Insert skeleton in 3D model programmatically - kinect

Background
I'm working on a project where a user gets scanned by a Kinect (v2). The result will be a generated 3D model which is suitable for use in games.
The scanning aspect is going quite well, and I've generated some good user models.
Example:
Note: This is just an early test model. It still needs to be cleaned up, and the stance needs to change to properly read skeletal data.
Problem
The problem I'm currently facing is that I'm unsure how to place skeletal data inside the generated 3D model. I can't seem to find a program that will let me insert the skeleton in the 3D model programmatically. I'd like to do this either via a program that I can control programmatically, or adjust the 3D model file in such a way that skeletal data gets included within the file.
What have I tried
I've been looking around for similar questions on Google and StackOverflow, but they usually refer to either motion capture or skeletal animation. I know Maya has the option to insert skeletons in 3D models, but as far as I could find that is always done by hand. Maybe there is a more technical term for the problem I'm trying to solve, but I don't know it.
I do have a train of thought on how to achieve the skeleton insertion. I imagine it to go like this:
Scan the user and generate a 3D model with Kinect;
1.2. Clean user model, getting rid of any deformations or unnecessary information. Close holes that are left in the clean up process.
Scan user skeletal data using the Kinect.
2.2. Extract the skeleton data.
2.3. Get joint locations and store as xyz-coordinates for 3D space. Store bone length and directions.
Read 3D skeleton data in a program that can create skeletons.
Save the new model with inserted skeleton.
Question
Can anyone recommend (I know, this is perhaps "opinion based") a program to read the skeletal data and insert it in to a 3D model? Is it possible to utilize Maya for this purpose?
Thanks in advance.
Note: I opted to post the question here and not on Graphics Design Stack Exchange (or other Stack Exchange sites) because I feel it's more coding related, and perhaps more useful for people who will search here in the future. Apologies if it's posted on the wrong site.

A tricky part of your question is what you mean by "inserting the skeleton". Typically bone data is very separate from your geometry, and stored in different places in your scene graph (with the bone data being hierarchical in nature).
There are file formats you can export to where you might establish some association between your geometry and skeleton, but that's very format-specific as to how you associate the two together (ex: FBX vs. Collada).
Probably the closest thing to "inserting" or, more appropriately, "attaching" a skeleton to a mesh is skinning. There you compute weight assignments, basically determining how much each bone influences a given vertex in your mesh.
This is a tough part to get right (both programmatically and artistically), and depending on your quality needs, is often a semi-automatic solution at best for the highest quality needs (commercial games, films, etc.) with artists laboring over tweaking the resulting weight assignments and/or skeleton.
There are algorithms that get pretty sophisticated in determining these weight assignments ranging from simple heuristics like just assigning weights based on nearest line distance (very crude, and will often fall apart near tricky areas like the pelvis or shoulder) or ones that actually consider the mesh as a solid volume (using voxels or tetrahedral representations) to try to assign weights. Example: http://blog.wolfire.com/2009/11/volumetric-heat-diffusion-skinning/
However, you might be able to get decent results using an algorithm like delta mush which allows you to get a bit sloppy with weight assignments but still get reasonably smooth deformations.
Now if you want to do this externally, pretty much any 3D animation software will do, including free ones like Blender.
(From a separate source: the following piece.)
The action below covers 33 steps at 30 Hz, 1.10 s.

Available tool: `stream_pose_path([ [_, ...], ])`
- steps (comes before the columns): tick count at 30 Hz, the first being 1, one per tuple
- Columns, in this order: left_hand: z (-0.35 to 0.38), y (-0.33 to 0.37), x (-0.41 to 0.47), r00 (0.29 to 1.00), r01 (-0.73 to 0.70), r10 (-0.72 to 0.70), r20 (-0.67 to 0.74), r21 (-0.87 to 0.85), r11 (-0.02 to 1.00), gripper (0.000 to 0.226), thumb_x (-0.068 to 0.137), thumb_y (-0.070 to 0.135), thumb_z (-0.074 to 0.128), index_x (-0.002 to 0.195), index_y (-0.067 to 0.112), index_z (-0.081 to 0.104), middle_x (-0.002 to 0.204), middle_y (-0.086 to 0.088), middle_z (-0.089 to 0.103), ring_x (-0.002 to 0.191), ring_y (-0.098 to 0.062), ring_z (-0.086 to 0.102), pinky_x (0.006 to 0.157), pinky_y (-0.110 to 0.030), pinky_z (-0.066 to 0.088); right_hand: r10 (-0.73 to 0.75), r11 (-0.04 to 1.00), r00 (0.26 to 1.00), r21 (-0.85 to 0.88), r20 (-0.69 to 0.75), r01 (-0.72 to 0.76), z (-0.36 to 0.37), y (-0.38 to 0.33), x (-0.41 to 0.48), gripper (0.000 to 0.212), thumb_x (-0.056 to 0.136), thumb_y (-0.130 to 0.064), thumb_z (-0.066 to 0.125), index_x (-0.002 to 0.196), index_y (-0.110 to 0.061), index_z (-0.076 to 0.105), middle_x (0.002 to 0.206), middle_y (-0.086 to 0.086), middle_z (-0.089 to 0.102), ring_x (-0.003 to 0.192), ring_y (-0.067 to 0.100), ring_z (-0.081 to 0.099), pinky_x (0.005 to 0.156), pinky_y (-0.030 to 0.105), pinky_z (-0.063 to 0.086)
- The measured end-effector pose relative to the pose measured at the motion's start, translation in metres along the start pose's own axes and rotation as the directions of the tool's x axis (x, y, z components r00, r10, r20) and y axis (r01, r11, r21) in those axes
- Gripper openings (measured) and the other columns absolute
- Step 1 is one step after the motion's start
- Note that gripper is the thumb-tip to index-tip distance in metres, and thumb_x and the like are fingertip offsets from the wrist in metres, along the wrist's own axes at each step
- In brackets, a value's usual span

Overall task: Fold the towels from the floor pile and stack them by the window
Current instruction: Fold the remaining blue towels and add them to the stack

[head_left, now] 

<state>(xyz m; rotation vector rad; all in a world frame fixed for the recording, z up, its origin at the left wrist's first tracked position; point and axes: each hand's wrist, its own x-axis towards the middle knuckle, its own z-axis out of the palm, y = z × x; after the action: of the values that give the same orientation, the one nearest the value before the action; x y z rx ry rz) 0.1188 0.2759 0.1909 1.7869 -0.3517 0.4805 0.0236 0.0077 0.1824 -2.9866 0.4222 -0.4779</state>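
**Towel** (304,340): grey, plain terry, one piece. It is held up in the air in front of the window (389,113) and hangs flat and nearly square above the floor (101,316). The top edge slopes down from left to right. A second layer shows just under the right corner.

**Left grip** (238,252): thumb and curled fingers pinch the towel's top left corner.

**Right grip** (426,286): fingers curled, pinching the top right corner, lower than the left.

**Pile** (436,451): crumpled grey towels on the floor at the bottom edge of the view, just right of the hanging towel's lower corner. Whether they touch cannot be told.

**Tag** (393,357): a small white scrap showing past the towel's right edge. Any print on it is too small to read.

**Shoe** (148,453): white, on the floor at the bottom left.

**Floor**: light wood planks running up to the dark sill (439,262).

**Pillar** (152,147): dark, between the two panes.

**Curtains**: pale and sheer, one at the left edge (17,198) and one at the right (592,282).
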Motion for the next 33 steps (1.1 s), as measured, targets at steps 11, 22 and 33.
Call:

However, skinning and character animation in general is something that tends to take quite a bit of artistic skill and a lot of patience, so it's worth noting that it's not quite as easy as it might seem to make characters leap and dance and crouch and run and still look good even when you have a skeleton in advance. That weight association from skeleton to geometry is the toughest part. It's often the result of many hours of artists laboring over the deformations to get them to look right in a wide range of poses.

Related

Custom rendering with GPU, Direct3D or OpenGL

I have a Windows application that currently renders graphics largely using MFC that I'd like to change to get better use out of the GPU. Most of the graphics are straightforward and could easily be built up into a scene graph, but some of the graphics could prove very difficult. Specifically, in addition to the normal mesh type objects, I'm also dealing with point clouds which are liable to contain billions of Cartesian stored in a very compact manner that use quite a lot of custom culling techniques to be displayed in real time (Example). What I'm looking for is a mechanism that does the bulk of the scene rendering to a buffer and then gives me access to that buffer, a z buffer, and camera parameters such that I can modify them before putting them out to the display. I'm wondering whether this is possible with Direct3D, OpenGL or possibly use a higher level framework like OpenSceneGraph, and what would be the best starting point? Given the software is Windows based, I'd probably prefer to use Direct3D as this is likely to lead to fewest driver issues which I'm eager to avoid. OpenSceneGraph seems to provide custom culling via octrees, which are close but not identical to what I'm using.
Edit: To clarify a bit more, currently I have the following;
A display list / scene in memory which will typically contain up to a few million triangles, lines, and pieces of text, which I cull in software and output to a bitmap using low performing drawing primitives
A point cloud in memory which may contain billions of points in a highly compressed format (~4.5 bytes per 3d point) which I cull and output to the same bitmap
Cursor information that gets added to the bitmap prior to output
A camera, z-buffer and attribute buffers for navigation and picking purposes
The slow bit is the highlighted part of section 1 which I'd like to replace with GPU rendering of some kind. The solution I envisage is to build a scene for the GPU, render it to a bitmap (with matching z-buffer) based on my current camera parameters and then add my point cloud prior to output.
Alternatively, I could move to a scene based framework that managed the cameras and navigation for me and provide points in view as spheres or splats based on volume and level of detail during the rendering loop. In this scenario I'd also need to be able add cursor information to the view.
In either scenario, the hosting application will be MFC C++ based on VS2017 which would require too much work to change for the purposes of this exercise.
It's hard to say exactly based on your description of a complex problem.
OSG can probably do what you're looking for.
Depending on your timeframe, I'd consider eschewing both OpenGL (OSG) and DirectX in favor of the newer Vulkan 3D API. It's a successor to both D3D and OGL, and is designed by the GPU manufacturers themselves to provide optimal performance exceeding both of its predecessors.
The OSG project is currently developing a Vulkan scenegraph known as VSG, which already demonstrates superior performance to OSG and will have more generalized culling ability.
I've worked a bunch with point clouds and am pretty experienced with them, but I'm not exactly clear on what you're proposing to do.
If you want to actually have a verbal discussion about the matter, I'm pretty easy to find (my company is AlphaPixel -- AlphaPixel.com) and you could call us. I'm in the European time zone right now, it's not clear from your question where you are but you sound US-based.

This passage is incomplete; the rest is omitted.